Airport in Addis Ababa. Ethiopian authorities have denied reports that flight to and from Ethiopian is risky. [Photo: Courtesy]

“Ethiopian airspace is safe.” That is the message from the Ethiopian Civil Aviation Authority seeking to give an assurance to travelers following reports that the safety of the space is questionable, after a strike by air traffic controllers.

ECAA has pinpointed Kenya Air Traffic Controllers Association, blaming it ‘for giving inaccurate information about the safety of its airspace’ just two days ago.

A statement issued by ECAA reads partly: “The Ethiopian Civil Aviation Authority fully and categorically rejects false and baseless statement shared by the Kenya Air Traffic Controllers Association in their circular of 30 August 2018, regarding the safety of Ethiopian airspace following the illegal strike by the Air Traffic Controllers (ATC’s) in Ethiopia.”

After swiping at the Kenyan authorities, they assured stakeholders that there is no cause for alarm. The ECAA acknowledges that the strike is biting; but it has dispelled in equal measure any notion that there is a crisis.

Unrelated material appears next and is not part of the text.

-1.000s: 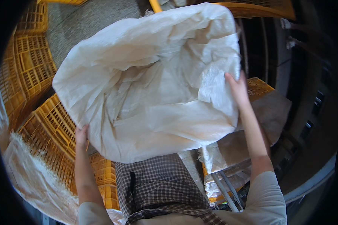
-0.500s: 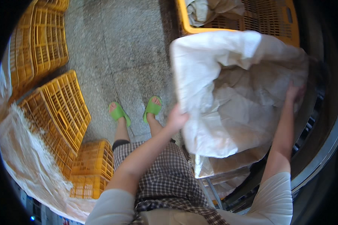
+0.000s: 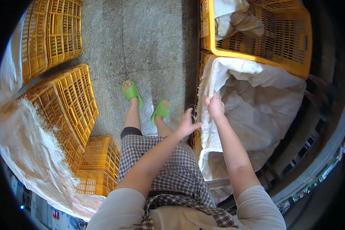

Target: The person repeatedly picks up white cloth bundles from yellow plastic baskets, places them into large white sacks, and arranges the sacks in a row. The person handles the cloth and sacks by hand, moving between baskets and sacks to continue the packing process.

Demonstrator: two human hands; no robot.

Part of that is where it urges the ‘public, national civil aviation authorities, and international regional bodies’ that the Area Control Centre is manned by highly qualified professionals vetted with ICAO Annex 1 Provisions. It says that approach and aerodrome areas have not been neglected either, as qualified personnel have stepped up to man the them.

Just to further challenge the statement issued by the KATCA on August 30, the ECAA asserts that their safety measures can be assessed from the ATC activities where communications are recorded and protected.


A statement that was issued by KATCA stated that Ethiopian authorities were not honouring letters of agreement and that co-ordination procedures were not being followed. Signed by the KATCA CEO Peter Ang’awa, statement decried lack of proper co-ordination which he said would create air-misses and possible crisis in flight.

KTCA also questioned the suitability of the staff manning the Ethiopian airspace.

“The Addis Ababa airspace is currently being manned by retired controllers who do not have current validation, have no understanding of airspace, do not know the co-ordination procedures, are overwhelmed, are too slow can neither pass or copy estimates correctly,” reads statement from Mr Ang’awa.

This has however been met by a rebuttal by the Ethiopian authorities which asserts that the ECAA has not received any complaint from any airline operating to or from Ethiopia, or using their airspace.

Nonetheless, they have say that they are committed to smooth cross border flight coordination with neighbours Kenya included.